And Aeneas- he wasn't really anybody until Virgil came along and decided to write the Aeneid. Aeneas was supposed to be the founder of the Roman race, so he was to appear to embody Roman values, good or bad.

Antony does seem to have a problem with self-control, but I can't say I condemn him for it, although a Roman might have.


----------



## Jayaprakash Satyamurthy (Jun 4, 2004)

From what little I know , he was more hedonistic than the avowed Roman ideal. Or perhaps just more open about it than his peers? Certainly, I do feel that he did not merely fall under Cleopatra's sway - I suspect he also preferred the pace and tone of life in Egypt.


----------



## scalem X (Aug 8, 2004)

As for the part indeed it was Augustus (Octavianus) who fought with antonym (Antonius) Antonius was the older one and the one with most experience so definitely the one who was the favorite in the field, he lost though to Augustus and that because of a strategically decision. He had to flee to the south and was helped by Cleopatra. They had to retreat however and had the stupid idea of letting slaves drag their ships across the land to the red sea (I think well the sea next to the Nile). A 400 meters before they reached the sea, they where captured. 

Octavianus was worshipped like a god and I don't know what happened to Antonius (probably exile), but if he killed himself I would guess it would have been out of shame.

The problem that Antonius had with the plebs (the people) is that, kind of lost when it came to debate. Octavianus had a more convincing style (if I'm not mistaking he had been though by the best)

As for Caesar (Julius), he has made the mistake of capturing too much land he could not hold.

Second if you use names please specify, Caesar means emperor and since Julius Caesar is a part of the ‘Gens Juliae”, All the girls in his family will be named Julia and all the boys Julius. Try, if you find them, to use names like Rubenius Ovidius Naso in order to clear all doubt. 

It has been a year since my last lesson of Latin; you do mean the Cicero that was sentenced to Tomis because of clearing Catilina's conspiracies??

The one that wrote 'epistulae ex pontis'??

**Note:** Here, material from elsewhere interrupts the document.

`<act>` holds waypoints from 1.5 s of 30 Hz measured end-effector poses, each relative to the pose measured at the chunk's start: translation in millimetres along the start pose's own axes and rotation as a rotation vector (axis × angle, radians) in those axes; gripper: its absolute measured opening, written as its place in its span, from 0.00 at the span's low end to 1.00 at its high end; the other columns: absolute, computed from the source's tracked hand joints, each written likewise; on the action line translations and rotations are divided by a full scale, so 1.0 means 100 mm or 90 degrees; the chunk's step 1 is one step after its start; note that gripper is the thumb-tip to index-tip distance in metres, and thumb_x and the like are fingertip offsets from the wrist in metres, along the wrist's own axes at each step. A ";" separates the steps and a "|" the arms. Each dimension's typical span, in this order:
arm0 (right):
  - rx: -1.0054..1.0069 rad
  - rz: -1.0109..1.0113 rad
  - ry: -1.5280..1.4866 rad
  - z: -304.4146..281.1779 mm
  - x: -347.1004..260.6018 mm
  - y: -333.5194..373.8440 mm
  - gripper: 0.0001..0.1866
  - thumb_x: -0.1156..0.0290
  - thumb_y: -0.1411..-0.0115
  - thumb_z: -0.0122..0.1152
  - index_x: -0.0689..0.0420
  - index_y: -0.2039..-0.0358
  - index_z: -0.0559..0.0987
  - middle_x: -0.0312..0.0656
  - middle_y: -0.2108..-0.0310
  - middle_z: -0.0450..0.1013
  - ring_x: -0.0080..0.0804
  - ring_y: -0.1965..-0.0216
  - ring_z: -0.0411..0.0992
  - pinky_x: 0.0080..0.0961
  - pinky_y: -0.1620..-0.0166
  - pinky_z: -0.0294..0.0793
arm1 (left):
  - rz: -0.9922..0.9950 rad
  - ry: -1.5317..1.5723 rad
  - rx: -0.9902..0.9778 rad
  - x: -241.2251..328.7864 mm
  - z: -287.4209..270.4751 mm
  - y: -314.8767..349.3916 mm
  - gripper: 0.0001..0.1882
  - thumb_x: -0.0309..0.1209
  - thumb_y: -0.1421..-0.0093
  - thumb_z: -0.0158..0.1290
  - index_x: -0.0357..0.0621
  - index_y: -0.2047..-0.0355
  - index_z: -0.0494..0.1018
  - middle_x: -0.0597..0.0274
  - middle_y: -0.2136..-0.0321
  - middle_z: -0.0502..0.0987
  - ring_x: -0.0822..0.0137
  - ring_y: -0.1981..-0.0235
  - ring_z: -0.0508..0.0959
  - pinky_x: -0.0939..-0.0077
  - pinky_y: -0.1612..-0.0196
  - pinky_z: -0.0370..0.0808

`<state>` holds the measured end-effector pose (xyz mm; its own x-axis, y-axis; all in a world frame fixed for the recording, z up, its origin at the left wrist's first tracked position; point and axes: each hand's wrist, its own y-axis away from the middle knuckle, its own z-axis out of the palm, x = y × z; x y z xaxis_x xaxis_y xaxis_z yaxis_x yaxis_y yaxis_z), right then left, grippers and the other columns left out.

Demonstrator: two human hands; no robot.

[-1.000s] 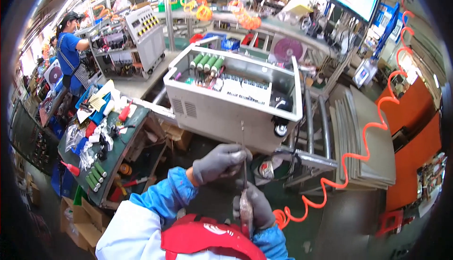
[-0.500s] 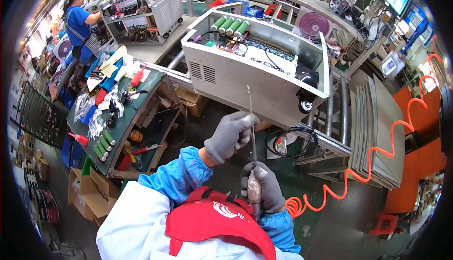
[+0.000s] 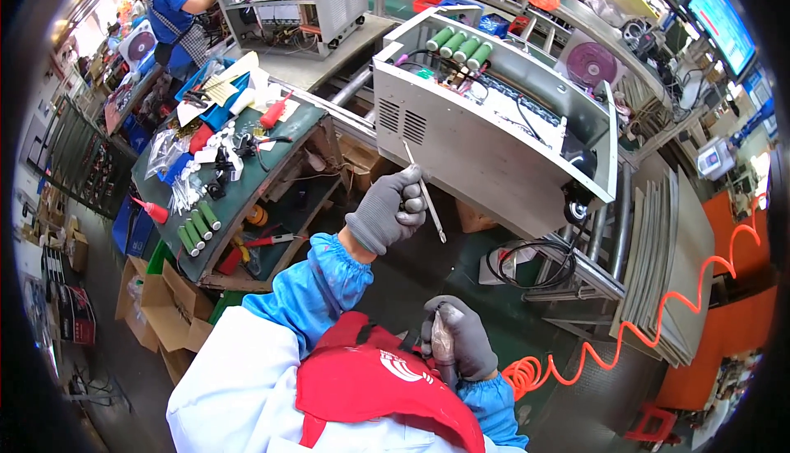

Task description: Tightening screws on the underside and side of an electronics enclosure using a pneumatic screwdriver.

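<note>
In a grey glove, my left hand (image 3: 385, 213) is closed round a long thin metal screwdriver bit (image 3: 435, 221), held tilted with both ends sticking out of the fist. Lower down, close to the red apron, my right hand (image 3: 471, 339), also gloved in grey, grips an air screwdriver (image 3: 443, 343) pointing upward. The bit is apart from the tool's nose. Beyond my hands stands a light-grey metal machine housing (image 3: 485, 153), open at the top, with green cylindrical parts (image 3: 461, 48), wiring and a circuit board inside.
A green-topped bench (image 3: 284, 136) at the left carries loose parts, red bottles and green cylinders. An orange coiled air hose (image 3: 580, 368) runs off to the right. Black cable (image 3: 535, 265) lies coiled below the housing. Flat panels (image 3: 671, 264) lean at right. Another person (image 3: 174, 17) works far left.
The bit has come away from the air screwdriver, and my left hand has carried it left, tilting it. My right hand stays low with the tool. The whole view has shifted.
</note>
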<state>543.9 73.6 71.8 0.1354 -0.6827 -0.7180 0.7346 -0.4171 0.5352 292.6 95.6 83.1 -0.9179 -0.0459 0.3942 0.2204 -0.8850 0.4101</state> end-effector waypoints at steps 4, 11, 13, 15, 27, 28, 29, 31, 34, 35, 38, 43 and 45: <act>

For the part of names like Homer for Homerus and Antony for Antonius, think of the people who are not english a,d use the Latin name please


----------



## Esioul (Aug 8, 2004)

Deinde ego latinus loccus est. Marcus Tullius Cicero est proscriptinus Antonibus/Octavianibus? Cicero Catilinum superavit, sed Cicero Octavianum furus fecit, 'un puer debere nominum' vocavit. Nomine = Caesar. Caeser = auctoritas. 

Liber Latinus perdo!


----------



## scalem X (Aug 8, 2004)

Well I understand, but don't ask me to write something in latin.
To the ones to lazy to translate I can give a brief, rough translation.(esioul, please correct me if I'm wrong)
Marcus Tullius Cicero was(is literally translated) the proscriptinus(Octavianus was his pupil).
Cicero(indeed) conquered Catilina, but cicero said of octavianus:'he is a child that wants authority(not sure of this one though )' , (then another part I can't understand )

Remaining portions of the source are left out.